Lakeside living history legend Edna Kouns leaves lasting legacy

Edna Kouns and Betty McMillan

At 105 years old, Edna (Swink) Kouns was a walking time ma­chine. Her younger days during the horse and buggy era and her later years making sure that Lakeside history was preserved for future generations to enjoy.

Kouns passed away on Feb. 5 at her home in Lakeside — a granite rock cottage that she and her husband Erman built by hand. It was recently listed on the County Register of Historic Places. In 1936 Erman Kouns formed the Lakeside Silver Gray Granite Company and shipped the very rare and beautiful granite to all parts of the U.S. They supplied the granite that was used for the “Guardian of Waters” statue at the San Diego County Civic Center. He brought home the rejects from Lakeside Silver Gray Granite and eventu­ally had enough rocks to build a lovely two-story cottage in Lake­side for their family of five.

Edna Kouns was born at her grandmother’s home in San Di­ego in 1914. She was a survivor of the 1916 “Hatfield The Rain­maker Flood.” The family home in El Monte Valley was washed away downriver. Her mother put Edna and her younger sis­ter, Carol, and their only posses­sions into a horse drawn wagon as her father rode his horse and herded their dairy cattle. They headed for warmer, dryer coun­try, the Imperial Valley, where other family members lived. They plodded up Mussy Grade Road to Ramona, then turned left at Santa Ysabel, around the mountains to the desert. It was along cold trip, camping along the way.

One of Edna’s memories of living in Imperial County was of the summer heat. She said that it was too hot to sleep in the house. “It was like an oven,” she said. Her father built the family members raised wood beds outside, he hung large clay pots filled with water over the beds. The water would drip on the beds to cool them like an air conditioner.

When Edna was in the second grade her family of five moved back to El Monte Valley in Lakeside. She attended school in a horse shed. She attended Lakeside Elementary School and graduated from Grossmont High School in 1932. She then attend­ed the University of Redlands and graduated from San Diego State College in 1936. She would become a teacher. While attend­ing Grossmont High School she loved music and played in the band.

After graduation, as a young adult, Edna formed her own dance band, she played the saxophone and large bass. The band traveled around to various local communities and charged $1.00 for each couple dancing.

Edna and Erman started their family, Charles, Westley and Virginia, and while raising the children she worked part time and did community service work too. She served the community as president of Lakeside Ele­mentary School and Grossmont High School’s PTAs. In 1959 she became the first president of the new El Capitan High School in Lakeside. She served on the Lakeside School Board for three years and became a substitute teacher for Lakeside, Santee and Alpine School Districts, teaching for 20 years. She especially en­joyed working with special needs students and had a fondness for little boys.
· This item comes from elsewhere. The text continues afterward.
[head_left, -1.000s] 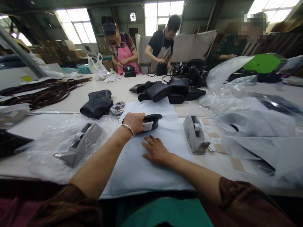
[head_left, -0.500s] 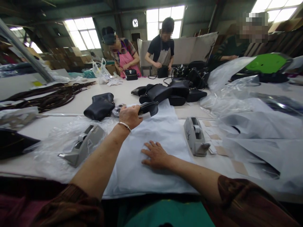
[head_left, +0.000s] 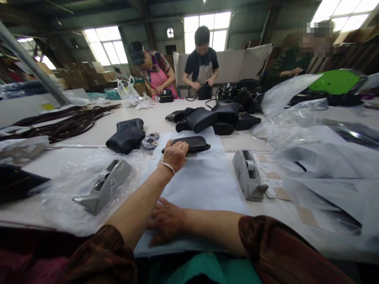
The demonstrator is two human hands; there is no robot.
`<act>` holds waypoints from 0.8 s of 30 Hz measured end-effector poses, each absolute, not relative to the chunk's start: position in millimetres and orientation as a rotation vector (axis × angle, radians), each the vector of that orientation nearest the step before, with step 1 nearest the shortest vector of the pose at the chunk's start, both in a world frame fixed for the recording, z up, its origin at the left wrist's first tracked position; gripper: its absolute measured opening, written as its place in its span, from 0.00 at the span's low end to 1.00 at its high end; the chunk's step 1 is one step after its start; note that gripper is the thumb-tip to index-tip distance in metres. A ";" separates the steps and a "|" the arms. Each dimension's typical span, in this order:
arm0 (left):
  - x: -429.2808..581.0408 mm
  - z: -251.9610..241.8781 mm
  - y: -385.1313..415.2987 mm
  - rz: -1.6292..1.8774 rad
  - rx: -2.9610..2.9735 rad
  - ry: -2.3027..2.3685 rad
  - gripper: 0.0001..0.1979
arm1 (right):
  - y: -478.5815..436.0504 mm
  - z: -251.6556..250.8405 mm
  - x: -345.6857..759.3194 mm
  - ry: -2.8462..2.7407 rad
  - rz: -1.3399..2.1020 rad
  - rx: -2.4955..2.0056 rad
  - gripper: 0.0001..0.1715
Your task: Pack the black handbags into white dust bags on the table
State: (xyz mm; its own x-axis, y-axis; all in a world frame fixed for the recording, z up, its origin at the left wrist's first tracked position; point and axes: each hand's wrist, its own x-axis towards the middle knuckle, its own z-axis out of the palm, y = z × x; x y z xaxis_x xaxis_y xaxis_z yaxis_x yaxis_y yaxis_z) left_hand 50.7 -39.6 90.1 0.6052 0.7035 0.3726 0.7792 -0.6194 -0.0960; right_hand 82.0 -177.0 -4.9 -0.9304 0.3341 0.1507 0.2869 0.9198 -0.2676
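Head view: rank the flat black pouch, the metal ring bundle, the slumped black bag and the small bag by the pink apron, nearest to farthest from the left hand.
1. Flat black pouch: gripped by the left hand.
2. Metal ring bundle: just left of the hand.
3. Slumped black bag: farther left.
4. Small bag: far table edge.

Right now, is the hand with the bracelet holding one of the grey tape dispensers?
No, the left hand grips the black pouch on the white sheet, and both tape dispensers stand untouched off to the sides.
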 end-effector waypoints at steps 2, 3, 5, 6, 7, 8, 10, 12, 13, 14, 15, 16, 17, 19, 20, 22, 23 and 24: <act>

Edna and Erman and their kids loved camping, hunting and fishing, she would hunt, shoot, skin, clean and cook their catches.

Edna Kouns was a founding member of the Lakeside Histori­cal Society in 1972. The orga­nization met in various places around town. Then in 1986 she led the Society to take on the challenge of leasing and re­storing the Olde Community Church, built in 1896 in downtown Lakeside. Most of the Soci­ety members were in their 70s, it was a big adventure, but most of them had grown up attending the little church. It was a labor of love. Since the church had been a thrift store for 10 years, it was run down and neglected. Once again Edna led the charge, she was the restoration chair­woman and she ran a tight ship.

Edna’s memorial service will take place at her beloved El Monte County Park on Feb. 29.